Performance Measurement on ARM

Robert Schwebel | | benchmarks, kernel, performance

After working mostly with different ARM processors in the 200...400 MHz range in lots of Embedded Linux projects over the last years, we have seen an interesting development in the market recently:

  • ARM cpus, having been known for their low power consumption, are becoming faster and faster (example: OMAP3, Beagleboard, MX51/MX53).
  • x86, having been known for its high computing performance, is becoming more and more SoC-like, power friendly and slower.

If you read the marketing stuff from the chip manufacturers, it sounds like if ARM is the next x86 (in terms of performance) and x86 is the next ARM (in terms of power consumption). But where do we stand today? How fast are modern ARM derivates?

More Infos

Want to learn more about our benchmarking setup?

The Pengutronix Kernel team wanted to know, and so we measured, in order to get some real numbers. Here are the results, and they turn up some interesting questions. Don't take the "observations" below too scientifically - I try to sum up the results in short claims.

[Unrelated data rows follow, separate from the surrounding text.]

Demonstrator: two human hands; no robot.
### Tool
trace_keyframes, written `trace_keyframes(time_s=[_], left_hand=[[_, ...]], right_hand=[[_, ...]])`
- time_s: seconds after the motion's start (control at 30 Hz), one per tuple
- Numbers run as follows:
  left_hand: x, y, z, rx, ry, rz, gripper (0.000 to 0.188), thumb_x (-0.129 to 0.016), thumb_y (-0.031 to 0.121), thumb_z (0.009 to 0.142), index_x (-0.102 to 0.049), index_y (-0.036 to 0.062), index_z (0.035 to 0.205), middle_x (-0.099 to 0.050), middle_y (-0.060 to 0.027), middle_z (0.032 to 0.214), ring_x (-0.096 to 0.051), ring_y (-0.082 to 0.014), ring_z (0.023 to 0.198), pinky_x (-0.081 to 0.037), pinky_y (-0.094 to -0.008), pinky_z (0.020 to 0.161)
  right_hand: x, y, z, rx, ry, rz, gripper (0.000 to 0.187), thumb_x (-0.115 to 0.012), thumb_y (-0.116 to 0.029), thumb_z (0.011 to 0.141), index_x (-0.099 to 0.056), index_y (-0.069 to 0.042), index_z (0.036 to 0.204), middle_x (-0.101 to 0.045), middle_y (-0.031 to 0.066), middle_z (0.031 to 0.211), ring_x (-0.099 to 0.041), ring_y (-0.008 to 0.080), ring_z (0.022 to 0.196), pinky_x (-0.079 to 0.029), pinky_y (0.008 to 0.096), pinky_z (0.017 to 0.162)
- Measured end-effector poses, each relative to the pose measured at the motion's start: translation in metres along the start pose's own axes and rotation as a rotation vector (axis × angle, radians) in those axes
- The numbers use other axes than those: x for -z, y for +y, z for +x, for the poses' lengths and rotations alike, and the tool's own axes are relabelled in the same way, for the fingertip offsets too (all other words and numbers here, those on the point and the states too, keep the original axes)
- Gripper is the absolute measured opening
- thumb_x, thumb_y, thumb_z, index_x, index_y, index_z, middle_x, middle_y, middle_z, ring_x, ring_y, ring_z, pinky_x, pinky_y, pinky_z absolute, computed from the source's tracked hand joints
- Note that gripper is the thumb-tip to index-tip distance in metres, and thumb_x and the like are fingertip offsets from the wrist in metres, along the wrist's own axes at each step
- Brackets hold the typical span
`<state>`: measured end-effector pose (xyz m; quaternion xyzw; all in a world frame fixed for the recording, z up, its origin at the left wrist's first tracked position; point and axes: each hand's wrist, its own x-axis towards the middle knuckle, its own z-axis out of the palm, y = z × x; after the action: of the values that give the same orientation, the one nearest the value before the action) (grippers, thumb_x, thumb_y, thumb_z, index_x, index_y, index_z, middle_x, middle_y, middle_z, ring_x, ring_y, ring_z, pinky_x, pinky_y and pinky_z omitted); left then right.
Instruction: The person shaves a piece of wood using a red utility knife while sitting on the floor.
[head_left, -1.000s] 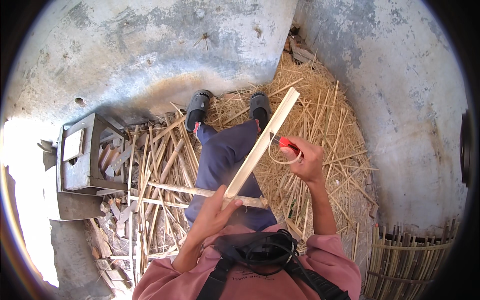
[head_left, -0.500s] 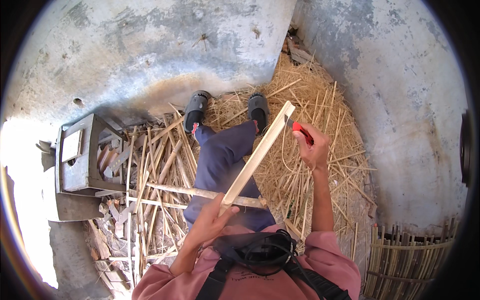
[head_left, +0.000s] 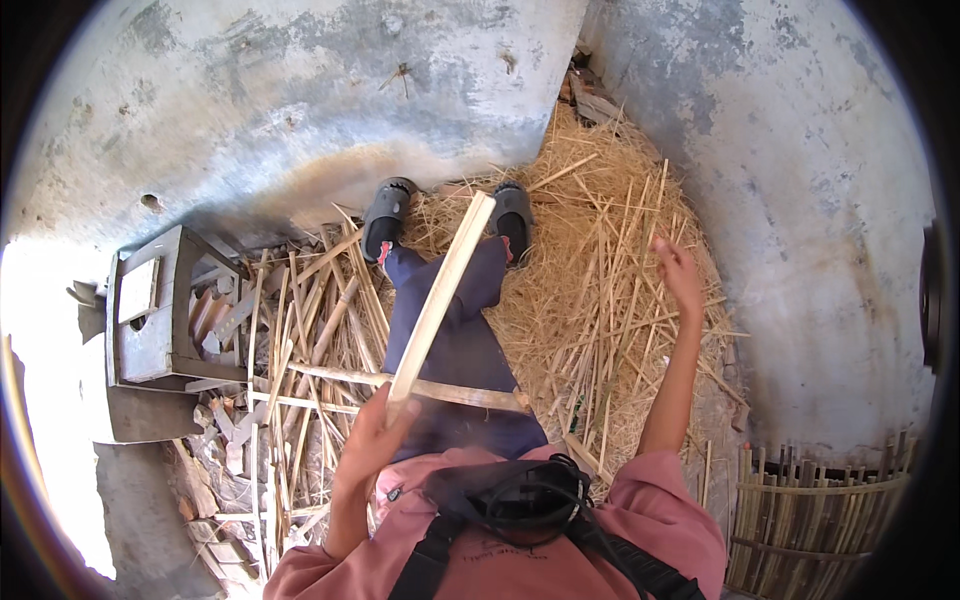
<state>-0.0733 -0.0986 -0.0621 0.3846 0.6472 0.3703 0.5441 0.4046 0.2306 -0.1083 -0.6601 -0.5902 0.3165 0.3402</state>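
My left hand (head_left: 375,440) is closed round the lower end of a pale split bamboo piece (head_left: 440,290), which slants up and a little right over my legs. Its far end stands near my right shoe. Across my thighs lies a rounder bamboo stick (head_left: 460,393), passing beneath the split piece. Out to the right, apart from the bamboo, my right hand (head_left: 682,278) is over the straw with its fingers partly curled. What it holds, if anything, does not show, and the red-handled knife is not visible.
Straw and shavings (head_left: 560,300) cover the floor, with loose bamboo strips (head_left: 300,370) heaped left of my legs. A wooden box frame (head_left: 150,320) stands at the left, a slatted bamboo basket (head_left: 820,520) at the lower right. Weathered walls (head_left: 780,200) rise ahead and to the right.
My right hand has swung right, away from the bamboo; the red-handled knife seen in it before no longer shows. My left hand has shifted left, bringing the split bamboo more upright.
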Motion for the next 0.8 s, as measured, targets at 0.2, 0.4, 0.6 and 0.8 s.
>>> trace_keyframes(time_s=[0.2,0.4,0.6,0.8], left_hand=[[-0.009,0.025,0.028,-0.047,-0.045,-0.084,0.023,-0.064,0.024,0.109,-0.063,0.0012,0.114,-0.054,0.0058,0.074,-0.047,-0.0027,0.065,-0.038,-0.0246,0.055],[-0.02,0.037,0.049,-0.208,-0.065,0.029,0.03,-0.064,0.028,0.11,-0.059,0.001,0.121,-0.048,0.0073,0.071,-0.042,-0.0015,0.061,-0.034,-0.0224,0.052],[-0.031,0.057,0.052,-0.234,-0.084,0.012,0.028,-0.064,0.029,0.111,-0.059,0.0024,0.119,-0.047,0.0082,0.07,-0.042,-0.0002,0.058,-0.032,-0.0214,0.05],[-0.036,0.062,0.055,-0.243,-0.091,0.011,0.026,-0.064,0.029,0.111,-0.059,0.004,0.114,-0.048,0.008,0.07,-0.042,-0.0002,0.059,-0.032,-0.0218,0.051]], right_hand=[[-0.037,0.047,-0.036,-0.213,-0.444,1.584,0.039,-0.048,-0.041,0.116,-0.065,-0.007,0.125,-0.041,-0.0037,0.066,-0.032,0.0066,0.045,-0.028,0.0248,0.041],[-0.064,0.028,-0.056,-0.254,-0.257,1.925,0.041,-0.047,-0.041,0.116,-0.063,-0.01,0.137,-0.047,-0.0014,0.073,-0.04,0.0086,0.054,-0.039,0.0248,0.053],[-0.064,-0.023,-0.072,-0.093,-0.272,1.628,0.045,-0.044,-0.045,0.117,-0.062,-0.011,0.14,-0.043,-0.0027,0.067,-0.036,0.0081,0.046,-0.034,0.0239,0.046],[-0.07,-0.026,-0.076,-0.101,-0.387,1.977,0.046,-0.04,-0.044,0.118,-0.066,-0.009,0.133,-0.036,-0.0031,0.062,-0.028,0.0073,0.04,-0.026,0.0245,0.04]])
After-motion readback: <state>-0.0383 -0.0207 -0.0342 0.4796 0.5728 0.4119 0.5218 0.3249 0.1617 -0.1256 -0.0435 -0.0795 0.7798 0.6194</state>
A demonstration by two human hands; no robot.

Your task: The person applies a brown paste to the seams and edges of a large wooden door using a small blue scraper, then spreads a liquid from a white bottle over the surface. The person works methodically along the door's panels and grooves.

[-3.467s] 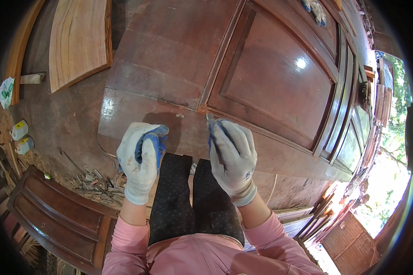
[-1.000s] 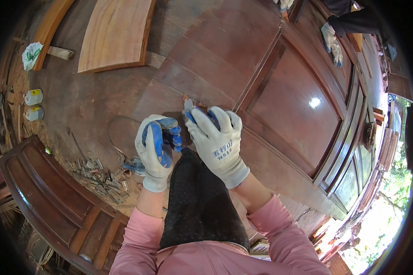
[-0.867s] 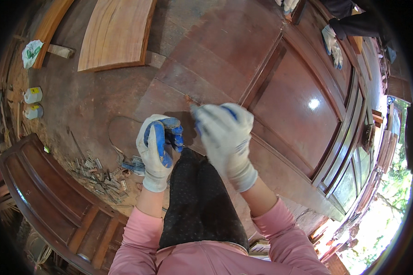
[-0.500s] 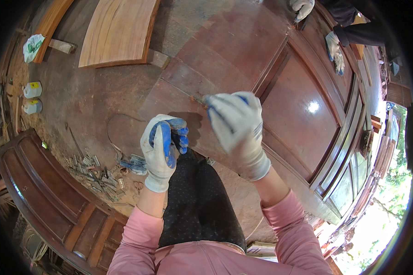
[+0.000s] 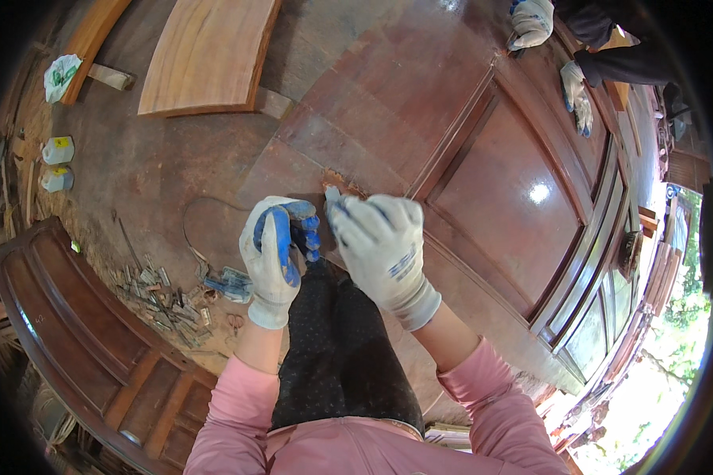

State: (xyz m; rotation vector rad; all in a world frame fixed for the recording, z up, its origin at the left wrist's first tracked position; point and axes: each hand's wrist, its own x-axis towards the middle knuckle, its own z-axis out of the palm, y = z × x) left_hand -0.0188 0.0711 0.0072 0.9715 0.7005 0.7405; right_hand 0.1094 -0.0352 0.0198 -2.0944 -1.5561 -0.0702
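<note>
Scraper (image 5: 332,193) down at the brown smear (image 5: 342,179) on the wooden panel (image 5: 376,127)!
The right hand (image 5: 384,249) pinches it, fingers closed; beside it, the left hand (image 5: 272,249) has curled fingers, though what they hold, I can't tell. Farther off, another person's gloved hand (image 5: 577,99).

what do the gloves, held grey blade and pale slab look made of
Gloves: apparently white knit fabric, from the snug cuffs; the blue coating looks smooth and rubbery.
Grey blade: possibly metal, judging by its flat grey look; too small to be sure.
Pale slab: wood, by its streaky grain; finish seems matte, perhaps unvarnished.
</note>
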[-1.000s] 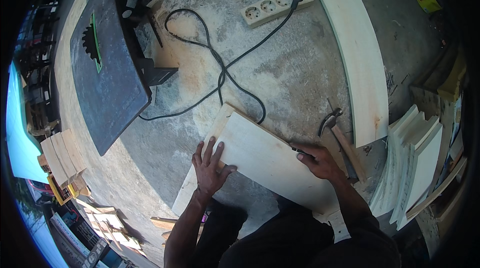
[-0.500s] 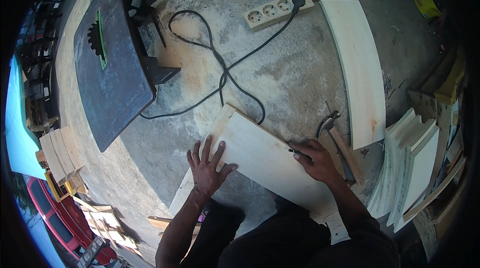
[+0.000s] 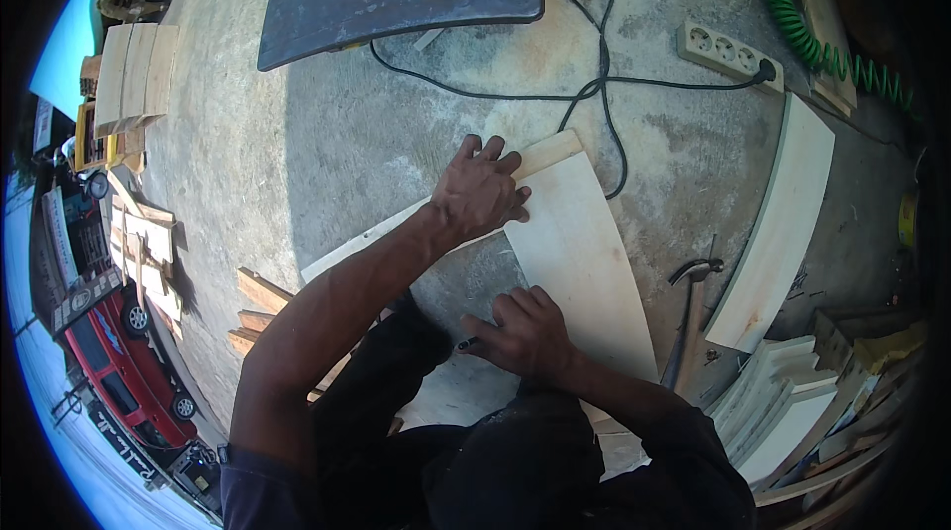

As ARM is explicitly a low power architecture, it would have been interesting to measure some "performance vs. power consumption" data. However, as we have done our experiments on board level products, this couldn't be done. Some manufacturers tend to put more peripheral chips on their modules than others, so we would have only measured the effects of the board BoMs.

Test Hardware

In order to find out more about the real speed of today's hardware, we collected some typical industrial hardware in our lab, so this is the list of devices we have benchmarked:

Test Hardware CPU Freq. Core RAM Kernel
phyCORE-PXA270 PXA270 (Marvell) 520 MHz XScale (ARMv5) SDRAM 2.6.34
phyCORE-i.MX27 MX27 (Freescale) 400 MHz ARM926 (ARMv5) DDR 2.6.34
phyCORE-i.MX35 MX35 (Freescale) 532 MHz ARM1136 (ARMv6) DDR2 2.6.34
O3530-PB-1452 (Texas Instruments) OMAP3530 500 MHz Cortex-A8 (ARMv7) DDR 2.6.34
Beagleboard C3 OMAP3530 500 MHz Cortex-A8 (ARMv7) DDR 2.6.34
phyCORE-Atom Z510 (Intel) 1100 MHz Atom DDR2 2.6.34

LMbench command lines

lat_ops

root@target:~ lat_ops 2>&1

filtered by

grep "^float mul:" | cut -f3 -d" "

bw_mem

root@target:~ list="rd wr rdwr cp fwr frd bzero bcopy"; \
for i in $list; \
do echo -en "$i\t";  done; \
echo; \
for i in $list; \
do res=$(bw_mem 33554432 $i 2>&1 | awk "{print \$2}"); \
echo -en "$res\t"; done; \
echo MB/Sec

filtered by

awk "/rd\twr\trdwr\tcp\tfwr\tfrd\tbzero\tbcopy/ { getline; print \$3 }"